The Xeon-Phi "Knights-Landing" 7250 processors in Marconi-knl have 68 cores, organized into 34 "tiles" (each tile comprising two cores and a shared 1MB L2 cache) placed in a 2D mesh, connected via an on-chip interconnect as shown in the following figure:

KNLOverview

 

The KNL processor has 6 DDR channels, with controllers to the right and left of the mesh 8 MCDRAM channels, with controllers spread across 4 "corners" of the mesh. 

 

NUMA on KNL

NUMA stands for Non-Uniform Memory Access. It represents the situation where certain cores on a node can be considered "closer" to some part of the memory space than others or if some memory on the node has different latency or bandwidth to the cores. Both of these situations occur on the KNL nodes - there are two different types of memory available with different specs, and different channels of memory are closer to different cores in the 2d mesh.

NUMA Mode Options on KNL

The most useful NUMA modes on KNL are quadrant and sub-NUMA clustering (SNCx)
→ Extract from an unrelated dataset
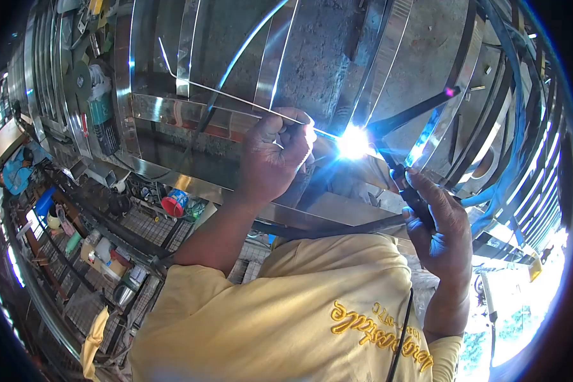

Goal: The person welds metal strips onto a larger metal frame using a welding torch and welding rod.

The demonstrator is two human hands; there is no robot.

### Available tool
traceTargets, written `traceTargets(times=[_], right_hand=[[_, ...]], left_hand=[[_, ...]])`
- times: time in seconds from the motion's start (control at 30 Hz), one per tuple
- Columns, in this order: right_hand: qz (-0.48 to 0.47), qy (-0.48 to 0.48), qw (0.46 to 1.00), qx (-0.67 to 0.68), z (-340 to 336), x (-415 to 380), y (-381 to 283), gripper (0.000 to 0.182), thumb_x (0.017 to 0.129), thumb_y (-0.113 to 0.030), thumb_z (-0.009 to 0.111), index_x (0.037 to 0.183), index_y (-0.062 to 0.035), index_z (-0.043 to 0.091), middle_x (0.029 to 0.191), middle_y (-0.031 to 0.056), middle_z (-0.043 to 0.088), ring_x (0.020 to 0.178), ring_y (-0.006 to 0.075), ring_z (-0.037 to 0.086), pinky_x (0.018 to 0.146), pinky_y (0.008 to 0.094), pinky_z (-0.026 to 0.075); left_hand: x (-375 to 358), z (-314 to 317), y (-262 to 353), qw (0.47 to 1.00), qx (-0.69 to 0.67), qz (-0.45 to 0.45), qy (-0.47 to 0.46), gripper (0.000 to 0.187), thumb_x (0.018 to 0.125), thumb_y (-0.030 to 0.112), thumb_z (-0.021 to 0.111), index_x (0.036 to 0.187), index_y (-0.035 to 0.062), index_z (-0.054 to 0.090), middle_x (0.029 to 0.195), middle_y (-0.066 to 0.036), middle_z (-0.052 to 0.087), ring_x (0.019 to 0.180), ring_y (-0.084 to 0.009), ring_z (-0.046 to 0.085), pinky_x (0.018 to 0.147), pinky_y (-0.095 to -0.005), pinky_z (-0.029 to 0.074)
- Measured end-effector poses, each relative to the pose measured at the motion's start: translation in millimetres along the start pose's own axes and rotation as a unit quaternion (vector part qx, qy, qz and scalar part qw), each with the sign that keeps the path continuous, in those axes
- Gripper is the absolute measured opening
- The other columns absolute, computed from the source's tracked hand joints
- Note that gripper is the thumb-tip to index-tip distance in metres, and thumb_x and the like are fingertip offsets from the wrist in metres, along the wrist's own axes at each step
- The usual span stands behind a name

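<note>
Left of the bright arc (352, 141), the left hand (275, 153) pinches a thin rod (235, 99), seemingly to guide its tip in, while the right hand (449, 223) grips the torch (416, 200) just right of it, likely for steady aim.

Smooth, glossy metal bars (270, 63) lie beyond my left hand (277, 149), which holds a thin, bright metal rod (223, 95). The torch (417, 202) in my right hand (444, 229) is matt black. Beyond both hands I see rough, matt grey floor (318, 51); nearer than them, a matt yellow cloth shirt (267, 312) with raised lettering (369, 331).
</note>
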State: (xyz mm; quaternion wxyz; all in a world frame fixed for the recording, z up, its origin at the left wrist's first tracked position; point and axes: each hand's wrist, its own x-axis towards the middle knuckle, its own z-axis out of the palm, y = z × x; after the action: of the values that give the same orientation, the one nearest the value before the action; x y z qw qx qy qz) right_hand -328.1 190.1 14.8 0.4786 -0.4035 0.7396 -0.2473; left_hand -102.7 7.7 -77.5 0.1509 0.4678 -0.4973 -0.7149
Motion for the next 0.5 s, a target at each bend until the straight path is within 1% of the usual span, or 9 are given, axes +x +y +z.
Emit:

In quadrant mode the chip is divided into four virtual quadrants, but is exposed to the OS as a single NUMA domain. The diagram below illustrates the affinity of tag directory to the memory. In many cases, this mode is the easiest to use and will provide good performance.

cluster mode quadrant

 

In sub-NUMA mode each quadrant (or half) of the chip is exposed as a separate NUMA domain to the OS. In SNC4 (SNC2) mode the chip is analogous to a 4 (2) socket Xeon. This mode has potential for high performance, but software must be optimized for NUMA architectures to benefit. On our KNL node, with 68 cores, SNC4 can be complicated to fully utilize as there are non-homogeneous number of cores per quadrant (because the 34 tiles cannot be evenly distributed among 4 quadrants).

On Marconi, we have enabled only the quadrant mode configuration on production nodes. Other modes may be enabled in the future or on request.

MCDRAM Memory Options on KNL

There is no shared L3 cache on the KNL processor. However, the 16 GB of MCDRAM (spread over 8 channels) can be configured either as a direct-mapped cache or as addressable memory. When configured as a cache, recently accessed data is automatically stored in cache, similarly to an L3 cache on a Xeon processor. However, there are some notable differences:

  • The cache (16GB) is significantly larger than a typical L3 cache on a Xeon processor (usually in the tens of MB).
  • The cache is direct-mapped. Meaning it is non-associative - each cache-line worth of data in DRAM has one location it can be cached in MCDRAM. This can lead to possible conflicts for apps with greater than 16GB working sets. 
  • Data is not prefetched into the MCDRAM cache

The MCDRAM may be configured either as a cache, addressable memory or as a mix of the two. This is shown in the figure below:

KNLMemory

When the MCDRAM is configured at least in part as addressable memory, it is presented to the operating system and the user as an additional NUMA domain (quadrant mode) as described above. 

On Marconi, we have enabled only the  cache mode configuration for the MCDRAM on production nodes. Other modes may be enabled in the future or on request.